## [Work to complete]
Read the records beneath this task and copy every line that contains the string "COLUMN".

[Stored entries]

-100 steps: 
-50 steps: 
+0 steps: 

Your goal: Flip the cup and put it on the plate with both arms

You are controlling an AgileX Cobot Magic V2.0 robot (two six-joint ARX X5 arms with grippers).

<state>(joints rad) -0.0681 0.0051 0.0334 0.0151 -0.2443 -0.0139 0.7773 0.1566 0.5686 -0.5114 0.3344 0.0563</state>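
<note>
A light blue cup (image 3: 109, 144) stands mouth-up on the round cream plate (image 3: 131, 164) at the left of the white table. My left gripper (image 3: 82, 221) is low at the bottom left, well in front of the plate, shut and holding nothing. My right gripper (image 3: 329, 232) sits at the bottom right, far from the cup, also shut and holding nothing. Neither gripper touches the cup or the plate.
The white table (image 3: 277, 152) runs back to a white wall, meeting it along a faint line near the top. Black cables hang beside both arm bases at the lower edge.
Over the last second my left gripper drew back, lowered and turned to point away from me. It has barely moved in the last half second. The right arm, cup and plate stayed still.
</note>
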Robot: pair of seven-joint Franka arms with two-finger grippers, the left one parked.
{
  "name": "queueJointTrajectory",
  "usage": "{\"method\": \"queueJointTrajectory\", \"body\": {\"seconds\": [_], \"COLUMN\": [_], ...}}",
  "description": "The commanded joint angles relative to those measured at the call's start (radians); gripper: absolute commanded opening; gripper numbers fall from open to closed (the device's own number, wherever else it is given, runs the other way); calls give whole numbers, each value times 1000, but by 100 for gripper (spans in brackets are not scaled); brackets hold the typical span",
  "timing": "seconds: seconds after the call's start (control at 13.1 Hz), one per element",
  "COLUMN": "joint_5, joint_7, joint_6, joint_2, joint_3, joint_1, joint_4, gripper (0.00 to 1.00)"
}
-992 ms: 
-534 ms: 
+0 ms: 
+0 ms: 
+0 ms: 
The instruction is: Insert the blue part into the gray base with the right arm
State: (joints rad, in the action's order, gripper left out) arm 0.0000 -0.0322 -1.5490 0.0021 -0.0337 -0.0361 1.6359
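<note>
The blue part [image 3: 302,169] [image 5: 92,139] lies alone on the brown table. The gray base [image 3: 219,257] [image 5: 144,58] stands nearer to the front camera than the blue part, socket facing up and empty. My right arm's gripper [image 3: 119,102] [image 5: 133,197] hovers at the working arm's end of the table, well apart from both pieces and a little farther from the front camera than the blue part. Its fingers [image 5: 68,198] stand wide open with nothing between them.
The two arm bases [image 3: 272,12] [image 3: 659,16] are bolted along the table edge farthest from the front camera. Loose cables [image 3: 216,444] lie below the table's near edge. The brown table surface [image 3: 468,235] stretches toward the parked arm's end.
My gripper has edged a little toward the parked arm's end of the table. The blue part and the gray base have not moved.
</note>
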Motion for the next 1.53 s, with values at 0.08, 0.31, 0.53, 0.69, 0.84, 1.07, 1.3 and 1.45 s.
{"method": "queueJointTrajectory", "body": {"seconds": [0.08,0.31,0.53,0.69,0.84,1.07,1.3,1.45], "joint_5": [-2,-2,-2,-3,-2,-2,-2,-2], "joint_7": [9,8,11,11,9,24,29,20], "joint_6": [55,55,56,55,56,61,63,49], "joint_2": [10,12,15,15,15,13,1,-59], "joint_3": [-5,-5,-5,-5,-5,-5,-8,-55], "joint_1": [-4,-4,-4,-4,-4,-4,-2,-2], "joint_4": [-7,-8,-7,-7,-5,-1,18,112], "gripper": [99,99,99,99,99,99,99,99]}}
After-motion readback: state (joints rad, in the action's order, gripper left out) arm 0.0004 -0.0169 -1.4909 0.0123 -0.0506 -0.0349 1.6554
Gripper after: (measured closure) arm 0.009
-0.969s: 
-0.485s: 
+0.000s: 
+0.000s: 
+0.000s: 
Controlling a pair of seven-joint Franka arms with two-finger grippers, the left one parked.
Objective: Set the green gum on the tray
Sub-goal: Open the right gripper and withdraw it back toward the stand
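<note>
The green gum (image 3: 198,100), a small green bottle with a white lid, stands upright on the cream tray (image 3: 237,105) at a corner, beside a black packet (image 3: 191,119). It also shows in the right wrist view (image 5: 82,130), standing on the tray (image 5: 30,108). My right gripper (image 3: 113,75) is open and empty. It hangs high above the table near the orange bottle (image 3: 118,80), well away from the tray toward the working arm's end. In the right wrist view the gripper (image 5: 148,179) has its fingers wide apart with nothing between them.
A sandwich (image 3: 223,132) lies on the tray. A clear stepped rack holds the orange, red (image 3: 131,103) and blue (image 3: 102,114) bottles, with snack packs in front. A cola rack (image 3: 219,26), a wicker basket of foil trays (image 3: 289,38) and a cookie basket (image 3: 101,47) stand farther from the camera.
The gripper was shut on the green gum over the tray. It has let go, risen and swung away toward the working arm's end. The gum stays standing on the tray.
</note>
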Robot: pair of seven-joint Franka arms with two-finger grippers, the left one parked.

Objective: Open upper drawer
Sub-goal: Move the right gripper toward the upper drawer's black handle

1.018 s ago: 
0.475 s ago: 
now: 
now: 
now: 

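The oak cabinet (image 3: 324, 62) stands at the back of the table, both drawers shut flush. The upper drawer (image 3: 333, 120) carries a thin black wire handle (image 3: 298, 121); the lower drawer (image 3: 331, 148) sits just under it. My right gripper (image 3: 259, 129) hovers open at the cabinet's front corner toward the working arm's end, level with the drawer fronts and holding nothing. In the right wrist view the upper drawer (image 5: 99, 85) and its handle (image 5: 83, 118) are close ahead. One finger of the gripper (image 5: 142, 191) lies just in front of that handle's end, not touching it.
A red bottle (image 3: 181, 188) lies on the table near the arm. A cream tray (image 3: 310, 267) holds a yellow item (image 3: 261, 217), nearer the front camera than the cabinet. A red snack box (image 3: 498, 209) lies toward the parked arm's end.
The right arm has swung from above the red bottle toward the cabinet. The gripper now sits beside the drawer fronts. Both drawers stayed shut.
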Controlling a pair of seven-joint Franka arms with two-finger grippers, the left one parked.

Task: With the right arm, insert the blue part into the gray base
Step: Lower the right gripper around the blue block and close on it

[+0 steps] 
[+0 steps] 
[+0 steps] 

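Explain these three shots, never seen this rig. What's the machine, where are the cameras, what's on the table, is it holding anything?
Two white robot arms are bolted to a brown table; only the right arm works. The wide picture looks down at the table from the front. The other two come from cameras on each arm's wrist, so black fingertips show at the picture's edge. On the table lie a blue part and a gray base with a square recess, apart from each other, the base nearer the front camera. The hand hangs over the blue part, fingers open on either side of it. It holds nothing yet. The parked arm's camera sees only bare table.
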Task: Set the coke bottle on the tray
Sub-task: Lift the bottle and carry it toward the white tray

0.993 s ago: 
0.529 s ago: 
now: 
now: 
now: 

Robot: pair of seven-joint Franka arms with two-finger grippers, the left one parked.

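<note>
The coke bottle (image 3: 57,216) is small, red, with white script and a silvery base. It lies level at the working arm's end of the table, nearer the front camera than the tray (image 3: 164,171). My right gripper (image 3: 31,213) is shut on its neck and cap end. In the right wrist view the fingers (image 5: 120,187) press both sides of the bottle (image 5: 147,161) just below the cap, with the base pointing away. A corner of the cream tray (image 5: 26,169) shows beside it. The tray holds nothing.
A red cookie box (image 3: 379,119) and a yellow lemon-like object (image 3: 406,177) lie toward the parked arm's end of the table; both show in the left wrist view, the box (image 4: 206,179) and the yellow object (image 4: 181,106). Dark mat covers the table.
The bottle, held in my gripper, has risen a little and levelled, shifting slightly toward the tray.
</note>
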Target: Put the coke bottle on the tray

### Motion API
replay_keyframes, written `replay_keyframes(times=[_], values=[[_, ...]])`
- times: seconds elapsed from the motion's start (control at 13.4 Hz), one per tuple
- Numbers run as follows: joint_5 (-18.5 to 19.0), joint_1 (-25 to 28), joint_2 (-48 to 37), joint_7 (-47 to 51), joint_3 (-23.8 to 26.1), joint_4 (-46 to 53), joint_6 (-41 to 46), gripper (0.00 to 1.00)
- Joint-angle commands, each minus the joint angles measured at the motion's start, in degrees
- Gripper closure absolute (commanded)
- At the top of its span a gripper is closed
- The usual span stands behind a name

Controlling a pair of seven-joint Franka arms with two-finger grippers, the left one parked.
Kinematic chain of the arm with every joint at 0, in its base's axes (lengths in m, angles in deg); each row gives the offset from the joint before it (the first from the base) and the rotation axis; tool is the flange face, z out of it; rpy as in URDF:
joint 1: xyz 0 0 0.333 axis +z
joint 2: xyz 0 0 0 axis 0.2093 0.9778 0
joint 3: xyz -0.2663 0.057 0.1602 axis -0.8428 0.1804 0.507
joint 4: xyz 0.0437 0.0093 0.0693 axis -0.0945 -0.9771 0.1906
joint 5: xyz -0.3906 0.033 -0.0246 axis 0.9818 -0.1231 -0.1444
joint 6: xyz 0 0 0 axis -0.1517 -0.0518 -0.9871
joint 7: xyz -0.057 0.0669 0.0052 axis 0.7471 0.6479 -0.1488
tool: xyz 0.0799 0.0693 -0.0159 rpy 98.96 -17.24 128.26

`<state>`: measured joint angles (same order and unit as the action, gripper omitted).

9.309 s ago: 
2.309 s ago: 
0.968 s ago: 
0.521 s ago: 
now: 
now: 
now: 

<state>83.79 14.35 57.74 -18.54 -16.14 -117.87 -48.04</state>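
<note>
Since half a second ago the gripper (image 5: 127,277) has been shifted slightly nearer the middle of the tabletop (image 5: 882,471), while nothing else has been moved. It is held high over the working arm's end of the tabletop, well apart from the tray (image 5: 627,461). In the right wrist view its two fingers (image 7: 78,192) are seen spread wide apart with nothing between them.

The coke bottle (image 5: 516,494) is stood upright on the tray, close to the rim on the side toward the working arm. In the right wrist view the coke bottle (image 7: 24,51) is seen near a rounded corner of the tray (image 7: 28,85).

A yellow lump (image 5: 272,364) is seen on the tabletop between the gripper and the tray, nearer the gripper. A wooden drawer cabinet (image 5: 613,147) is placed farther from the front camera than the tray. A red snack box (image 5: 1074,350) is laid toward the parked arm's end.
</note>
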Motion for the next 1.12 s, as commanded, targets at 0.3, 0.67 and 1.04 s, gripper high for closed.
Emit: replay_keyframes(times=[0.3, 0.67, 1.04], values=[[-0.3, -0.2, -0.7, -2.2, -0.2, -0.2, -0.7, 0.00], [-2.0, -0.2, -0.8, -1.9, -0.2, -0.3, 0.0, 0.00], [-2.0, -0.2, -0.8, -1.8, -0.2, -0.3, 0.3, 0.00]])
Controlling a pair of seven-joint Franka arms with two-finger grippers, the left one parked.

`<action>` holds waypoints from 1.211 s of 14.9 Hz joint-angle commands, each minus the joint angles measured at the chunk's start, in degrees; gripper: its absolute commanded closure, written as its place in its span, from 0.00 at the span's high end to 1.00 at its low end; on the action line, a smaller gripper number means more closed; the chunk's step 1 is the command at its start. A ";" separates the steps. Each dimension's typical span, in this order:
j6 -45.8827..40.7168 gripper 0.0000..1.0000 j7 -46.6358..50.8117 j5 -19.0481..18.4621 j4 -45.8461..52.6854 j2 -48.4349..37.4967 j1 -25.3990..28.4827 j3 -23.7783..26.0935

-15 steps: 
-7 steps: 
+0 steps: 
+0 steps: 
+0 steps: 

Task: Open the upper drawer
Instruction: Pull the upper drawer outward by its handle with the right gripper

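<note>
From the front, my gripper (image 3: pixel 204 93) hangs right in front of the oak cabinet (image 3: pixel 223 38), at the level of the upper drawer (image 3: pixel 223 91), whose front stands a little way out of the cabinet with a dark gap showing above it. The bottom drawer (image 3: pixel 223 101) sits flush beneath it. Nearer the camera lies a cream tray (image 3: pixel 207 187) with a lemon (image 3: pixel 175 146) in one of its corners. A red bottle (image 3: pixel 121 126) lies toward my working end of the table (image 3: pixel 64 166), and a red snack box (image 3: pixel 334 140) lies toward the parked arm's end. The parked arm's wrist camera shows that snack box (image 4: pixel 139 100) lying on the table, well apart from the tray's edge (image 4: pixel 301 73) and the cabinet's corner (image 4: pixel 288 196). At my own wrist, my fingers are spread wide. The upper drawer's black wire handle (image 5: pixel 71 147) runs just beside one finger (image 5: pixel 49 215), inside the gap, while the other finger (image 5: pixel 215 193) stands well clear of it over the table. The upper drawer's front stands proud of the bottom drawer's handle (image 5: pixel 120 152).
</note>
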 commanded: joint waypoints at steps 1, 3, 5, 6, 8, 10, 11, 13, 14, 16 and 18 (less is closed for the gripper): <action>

## [Your response]
  "usage": "{\"method\": \"queueJointTrajectory\", \"body\": {\"seconds\": [_], \"COLUMN\": [_], ...}}",
  "COLUMN": "joint_5, joint_7, joint_6, joint_2, joint_3, joint_1, joint_4, gripper (0.00 to 1.00)"

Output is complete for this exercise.